Everyone knows that driving under the influence is a crime. However, while police officers have a full arsenal of tools to determine whether or... Law enforcement tools that are being developed to determine if an individual is under the influence of marijuana

Everyone knows that driving under the influence is a crime. However, while police officers have a full arsenal of tools to determine whether or not an individual has been impaired from drinking alcohol before getting behind the wheel of a car, it is more difficult to determine when a person has consumed marijuana before driving a vehicle. In the past, if an officer found marijuana on the driver, the question was more or less settled, since the substance was outright illegal. As states across the country have started to pass legislation decriminalizing (or legalizing) cannabis and its use, it is unfortunately becoming increasingly common for people to drive under the influence of marijuana. Police are hard at work developing new tools to determine if an individual has been driving after consuming marijuana.

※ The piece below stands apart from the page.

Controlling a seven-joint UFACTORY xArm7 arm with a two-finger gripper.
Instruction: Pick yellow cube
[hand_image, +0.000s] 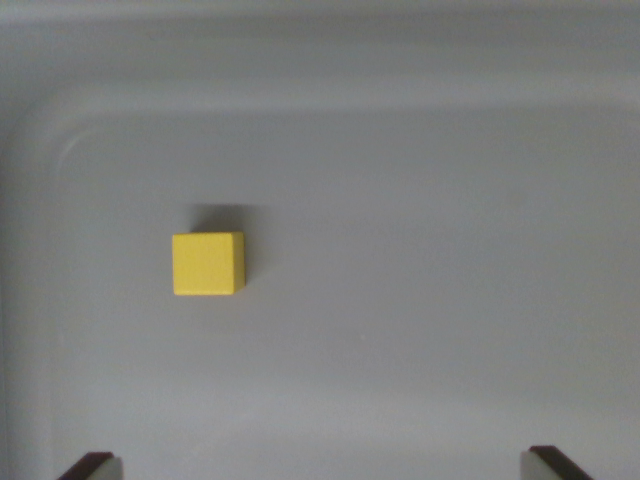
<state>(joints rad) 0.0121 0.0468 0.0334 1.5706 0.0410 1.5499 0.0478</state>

One possible solution would be a breathalyzer to detect THC, the active compound found in marijuana. However, there are many challenges to creating such a device for widespread use by law enforcement. Among other issues, the way marijuana is metabolized in the body is very different than the process that metabolizes alcohol, meaning the device will have to work in a novel way to successfully measure the amount of THC in a person’s system. Another issue that arises comes from the fact that the device would have to detect traces of THC that are thousands of times smaller than the size of the traces of alcohol which must be detected in a traditional breathalyzer. As a result, a functional THC breathalyzer would have to be exponentially more sensitive than a similar device designed to determine whether or not a driver was under the influence of alcohol.

In some instances, states have fallen back on so-called “per se” laws. Under these laws, a certain level of THC is determined to be a designated threshold. This level is ascertained by analyzing a sample from an individual’s bodily fluids. However, there are certain constitutional problems that arise when using this method to determine if a driver was impaired by marijuana while driving. For one thing, per se laws do not take into consideration how recently the marijuana was consumed. The current tests can only ascertain how much marijuana is present in the body, not how impaired the driver is, since THC can remain in a person’s system even after the psychoactive effects of marijuana have subsided. For another, the amount of time it will take to entirely metabolize marijuana and have it leave the body varies from person to person because THC bonds to fat cells. As a result, it is impossible to standardize the rate at which THC is metabolized, since the amount of fat a person has will depend on a spectrum of different possible variables, including age and gender.

Currently, most officers make the decision based on a field sobriety test, which includes elements such as following directions and performing certain physical tasks. However, this method is imperfect because it depends on the officer’s subjective opinion. While certain characteristics like red or glazed eyes and odor can be indicative of driving under the influence, the judgment of an individual officer will never be a perfect method of determining whether or not a driver is impaired. The race is on to develop a reliable method of determining whether or not a driver is under the influence of marijuana. At this time, it is unclear what will prove to be an effective solution, but it is clear that the methods that worked for alcohol will simply not suffice under these circumstances.